Começaram a chegar os amigos. Lembro que o primeiro foi o “Pinha” (Raphael Theodorico), falecido há poucos meses.Os clubes da Terceira Idade. O pessoal da funerária. Minhas filhas, uma de Itajubá, MG e outra de Panambi, RS, foram avisadas. Meu filho, que mora em Santa Maria, foi nosso companheiro e presença sempre. Minha irmã.
Ele foi velado na sala de sessões da Câmara de Vereadores, pois tinha sido vereador na legislatura de 1958.

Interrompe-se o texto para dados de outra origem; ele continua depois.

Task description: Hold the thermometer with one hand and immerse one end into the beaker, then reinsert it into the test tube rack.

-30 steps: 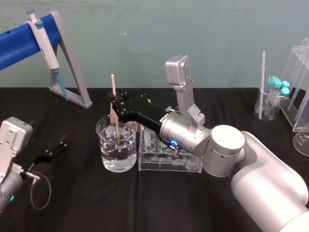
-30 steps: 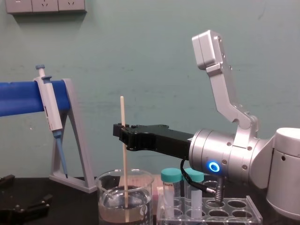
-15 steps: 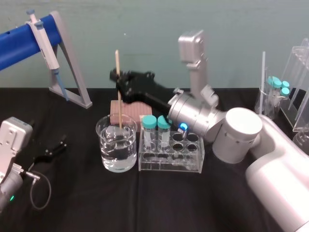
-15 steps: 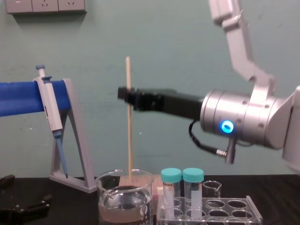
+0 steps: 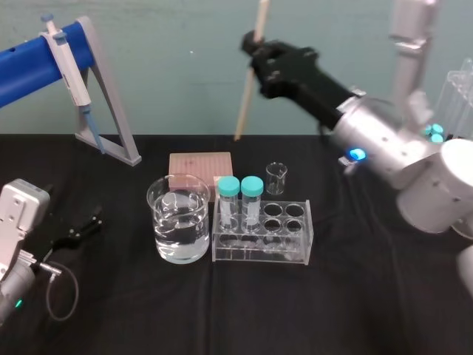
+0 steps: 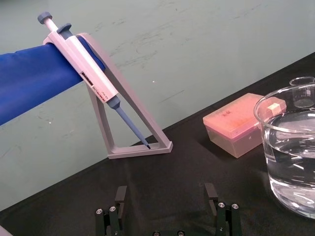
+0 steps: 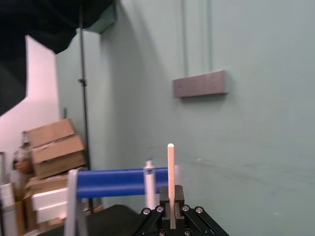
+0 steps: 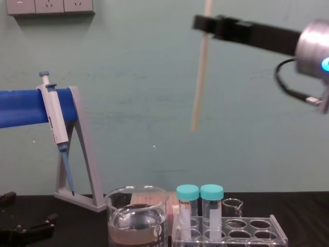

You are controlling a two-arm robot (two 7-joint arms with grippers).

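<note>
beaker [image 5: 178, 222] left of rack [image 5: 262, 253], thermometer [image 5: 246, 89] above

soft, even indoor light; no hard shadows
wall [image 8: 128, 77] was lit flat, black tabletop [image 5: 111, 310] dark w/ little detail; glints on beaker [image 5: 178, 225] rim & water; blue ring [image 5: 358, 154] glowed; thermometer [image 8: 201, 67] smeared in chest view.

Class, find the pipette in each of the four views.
Head view: pipette, upper left.
Chest view: pipette, left side.
Left wrist view: pipette, slanting across the stand.
Right wrist view: pipette, beyond the thermometer in the right gripper.
Shared landmark: the blue bar it hangs on.
</note>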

Eu aguentei tudo dentro dos limites do possível. Mas quando minha mulher me avisou que meus alunos estavam chegando eu desabei. Olhei e vi aquelas turmas todas, aquela gurizada toda de 15 e 16 anos, dos quais eu era professor orientador. Aqueles olhos assustados com o choro do seu professor. Eu desabei literalmente. A Carolzinha me disse : “Nós pedimos o cancelamento das aulas pra ficar contigo, Pizarro...como tu ensinaste prá gente, que na hora da dor a gente fica junto”.
Dia desses, pensando na fatalidade do DNA, me surpreendi fazendo um ultrassom abdominal para pesquisa de defeitos na aorta abdominal. Ela está íntegra. Sem anomalias. Por enquanto.